Rijkdom kan als een bescherming dienen tegen enkele onzekerheden in het leven, net als een versterkte stad een mate van zekerheid biedt aan degenen die erin wonen. Aan de andere kant kan armoede rampzalig zijn wanneer zich onverwachte gebeurtenissen voordoen. — 15/9, blz. 24.
• In welke zin werd er in de dagen van Enos een begin mee gemaakt „de naam van Jehovah aan te roepen”? (Genesis 4:26)
De goddelijke naam was reeds sinds het begin van de menselijke geschiedenis gebruikt; daarom was datgene wat begon toen Enos leefde, niet een aanroepen van Jehovah in geloof. Misschien pasten mensen Gods naam op profane wijze op zichzelf toe of op andere mensen door bemiddeling van wie ze voorgaven God te aanbidden. — 15/9, blz. 29.
• Wat is de betekenis van het woord „streng onderricht” zoals het in de bijbel wordt gebruikt?
Het woord heeft geen betrekking op enige vorm van mishandeling of wreedheid (Spreuken 4:13; 22:15). Het Griekse woord voor „streng onderricht” houdt voornamelijk verband met onderwijs, opleiding, correctie en soms met vastberaden maar liefdevolle tuchtiging. Een belangrijke manier waarop ouders Jehovah kunnen navolgen is door ernaar te streven de communicatie met hun kinderen open te houden (Hebreeën 12:7-10). — 1/10, blz. 8, 10.
• Hoe tonen ware christenen in deze tijd dat ze voor Gods regering zijn?
Terwijl Jehovah’s Getuigen Gods koninkrijk voorstaan, mengen ze zich niet in politiek of zetten ze niet aan tot opstand, zelfs niet in landen waar het werk van de Getuigen verboden is (Titus 3:1). Ze leveren net als Jezus en zijn vroege discipelen een positieve bijdrage en trachten mensen te helpen om gezonde bijbelse waarden zoals eerlijkheid, morele reinheid en een goede werkethiek, te aanvaarden. — 15/10, blz. 6.
• Hoe stromen er in de Andes levengevende wateren?
Jehovah’s Getuigen daar doen moeite om de bijbelse waarheden bij de mensen te brengen, zelfs in de twee plaatselijke talen, Quechua en Aymará. De Getuigen bezoeken de mensen die op de eilanden in het Titicacameer wonen, met inbegrip van de „drijvende” eilanden die gemaakt zijn van rietstengels die in het water van het meer groeien. — 15/10, blz. 8-10.
• Wat heeft God als een gids voor ons verschaft dat vergeleken zou kunnen worden met het computergestuurde navigatiesysteem in moderne passagiersvliegtuigen?
God heeft mensen toegerust met een vermogen van morele leiding, een innerlijk gevoel van moraliteit. Dat is ons overgeërfde geweten (Romeinen 2:14, 15). — 1/11, blz. 3, 4.
• Waarom is Jezus’ dood van grote waarde?
Toen de volmaakte man Adam zondigde, verloor hij menselijk leven voor zichzelf en zijn nakomelingen (Romeinen 5:12). Als volmaakt man offerde Jezus zijn menselijk leven, waardoor hij voorzag in de losprijs die het voor getrouwe mensen mogelijk maakt eeuwig leven te ontvangen. — 15/11, blz. 5-7.
• Wie waren de Scythen die in Kolossenzen 3:11 worden genoemd?
De Scythen waren een nomadisch volk.

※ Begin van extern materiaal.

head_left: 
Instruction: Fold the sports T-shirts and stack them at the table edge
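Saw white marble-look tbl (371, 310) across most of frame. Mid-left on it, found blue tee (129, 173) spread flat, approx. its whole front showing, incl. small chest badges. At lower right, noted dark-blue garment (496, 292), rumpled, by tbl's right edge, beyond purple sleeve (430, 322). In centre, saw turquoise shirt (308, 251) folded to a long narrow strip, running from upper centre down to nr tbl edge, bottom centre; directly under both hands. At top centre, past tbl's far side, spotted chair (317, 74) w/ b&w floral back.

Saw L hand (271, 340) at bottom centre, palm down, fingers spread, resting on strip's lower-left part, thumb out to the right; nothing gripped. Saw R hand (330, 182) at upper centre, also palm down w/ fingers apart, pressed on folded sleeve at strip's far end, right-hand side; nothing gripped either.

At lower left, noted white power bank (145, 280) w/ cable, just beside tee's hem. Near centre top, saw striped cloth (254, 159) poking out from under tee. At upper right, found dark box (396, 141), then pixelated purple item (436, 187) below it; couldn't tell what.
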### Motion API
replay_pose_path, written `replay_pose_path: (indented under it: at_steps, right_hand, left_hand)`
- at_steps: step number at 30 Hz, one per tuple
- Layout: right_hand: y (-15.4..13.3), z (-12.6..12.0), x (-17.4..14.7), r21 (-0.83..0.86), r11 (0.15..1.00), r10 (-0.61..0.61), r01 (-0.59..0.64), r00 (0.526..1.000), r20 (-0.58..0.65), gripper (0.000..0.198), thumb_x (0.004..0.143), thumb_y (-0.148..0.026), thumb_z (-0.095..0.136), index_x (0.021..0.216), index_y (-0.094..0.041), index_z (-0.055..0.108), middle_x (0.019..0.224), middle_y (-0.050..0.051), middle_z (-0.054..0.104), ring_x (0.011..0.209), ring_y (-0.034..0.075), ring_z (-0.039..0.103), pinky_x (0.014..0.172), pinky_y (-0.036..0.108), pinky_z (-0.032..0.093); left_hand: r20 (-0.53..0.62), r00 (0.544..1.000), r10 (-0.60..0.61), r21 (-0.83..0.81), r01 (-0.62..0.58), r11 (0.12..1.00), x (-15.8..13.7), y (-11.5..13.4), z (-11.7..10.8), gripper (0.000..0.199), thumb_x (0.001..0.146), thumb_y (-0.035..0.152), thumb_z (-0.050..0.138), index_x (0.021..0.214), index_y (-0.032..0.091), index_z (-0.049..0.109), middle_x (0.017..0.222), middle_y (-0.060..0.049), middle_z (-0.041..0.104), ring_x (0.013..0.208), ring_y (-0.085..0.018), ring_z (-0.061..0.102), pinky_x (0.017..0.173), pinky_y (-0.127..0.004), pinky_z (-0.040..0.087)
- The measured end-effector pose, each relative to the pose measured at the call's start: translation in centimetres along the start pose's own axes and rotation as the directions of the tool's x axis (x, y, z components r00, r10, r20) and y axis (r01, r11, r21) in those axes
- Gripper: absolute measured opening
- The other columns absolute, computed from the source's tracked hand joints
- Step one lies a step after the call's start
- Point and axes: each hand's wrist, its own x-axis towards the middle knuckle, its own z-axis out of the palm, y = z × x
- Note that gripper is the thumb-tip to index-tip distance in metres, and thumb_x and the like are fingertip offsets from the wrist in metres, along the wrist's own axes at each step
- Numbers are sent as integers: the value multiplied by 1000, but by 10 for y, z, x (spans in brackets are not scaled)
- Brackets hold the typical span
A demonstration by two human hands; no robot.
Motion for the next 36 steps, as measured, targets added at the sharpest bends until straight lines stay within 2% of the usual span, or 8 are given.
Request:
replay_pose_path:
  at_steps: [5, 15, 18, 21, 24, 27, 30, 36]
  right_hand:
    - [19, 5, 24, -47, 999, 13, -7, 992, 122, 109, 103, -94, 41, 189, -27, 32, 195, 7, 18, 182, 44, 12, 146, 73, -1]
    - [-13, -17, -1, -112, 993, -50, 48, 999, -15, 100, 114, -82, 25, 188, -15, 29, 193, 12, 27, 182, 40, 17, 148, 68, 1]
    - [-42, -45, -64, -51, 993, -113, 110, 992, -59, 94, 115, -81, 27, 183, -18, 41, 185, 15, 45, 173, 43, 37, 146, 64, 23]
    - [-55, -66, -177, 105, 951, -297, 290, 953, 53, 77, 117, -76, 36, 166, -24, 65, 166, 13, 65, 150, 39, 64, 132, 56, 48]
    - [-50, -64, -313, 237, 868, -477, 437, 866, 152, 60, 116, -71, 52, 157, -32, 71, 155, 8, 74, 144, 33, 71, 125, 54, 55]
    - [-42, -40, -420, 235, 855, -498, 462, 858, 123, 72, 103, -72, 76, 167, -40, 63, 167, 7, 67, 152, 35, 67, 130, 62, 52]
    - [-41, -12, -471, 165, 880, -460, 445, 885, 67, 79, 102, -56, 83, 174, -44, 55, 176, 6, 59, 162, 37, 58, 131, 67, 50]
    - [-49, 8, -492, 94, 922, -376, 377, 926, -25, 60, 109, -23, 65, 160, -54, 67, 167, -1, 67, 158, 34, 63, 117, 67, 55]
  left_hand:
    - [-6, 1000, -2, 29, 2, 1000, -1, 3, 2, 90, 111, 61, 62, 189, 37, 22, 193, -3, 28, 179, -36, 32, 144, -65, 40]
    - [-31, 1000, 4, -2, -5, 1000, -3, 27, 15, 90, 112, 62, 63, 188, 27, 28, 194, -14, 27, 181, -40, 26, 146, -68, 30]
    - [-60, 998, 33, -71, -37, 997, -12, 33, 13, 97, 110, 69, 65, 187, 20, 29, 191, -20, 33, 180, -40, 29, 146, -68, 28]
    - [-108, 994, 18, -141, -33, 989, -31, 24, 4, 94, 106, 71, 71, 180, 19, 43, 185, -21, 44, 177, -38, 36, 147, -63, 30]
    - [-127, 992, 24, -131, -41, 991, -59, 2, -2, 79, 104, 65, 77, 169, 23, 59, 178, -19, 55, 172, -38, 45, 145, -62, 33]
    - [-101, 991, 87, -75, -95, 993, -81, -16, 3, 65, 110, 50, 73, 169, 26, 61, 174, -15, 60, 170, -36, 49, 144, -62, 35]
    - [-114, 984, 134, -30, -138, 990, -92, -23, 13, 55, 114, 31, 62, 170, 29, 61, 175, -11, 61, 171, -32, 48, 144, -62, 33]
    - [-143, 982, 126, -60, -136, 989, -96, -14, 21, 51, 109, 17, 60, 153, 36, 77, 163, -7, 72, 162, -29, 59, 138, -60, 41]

Ze leefden op de steppen van Eurazië en heersten van ongeveer 700 tot 300 v.G.T. Het waren uitstekende ruiters en krijgers. In Kolossenzen 3:11 wordt misschien niet geduid op een bepaald volk maar op onbeschaafde mensen van de ergste soort. — 15/11, blz. 24, 25.
• Waarom kunnen we zeggen dat de Gulden Regel een leer is die onze geregelde aandacht verdient?
Deze ethische stelregel wordt in het judaïsme, het boeddhisme, de Griekse filosofie en het confucianisme uiteengezet. Wat Jezus echter in de Bergrede gebood, vereist positieve daden en is van invloed op het leven van mensen overal ter wereld en in welk tijdperk ook (Mattheüs 7:12). — 1/12, blz. 3.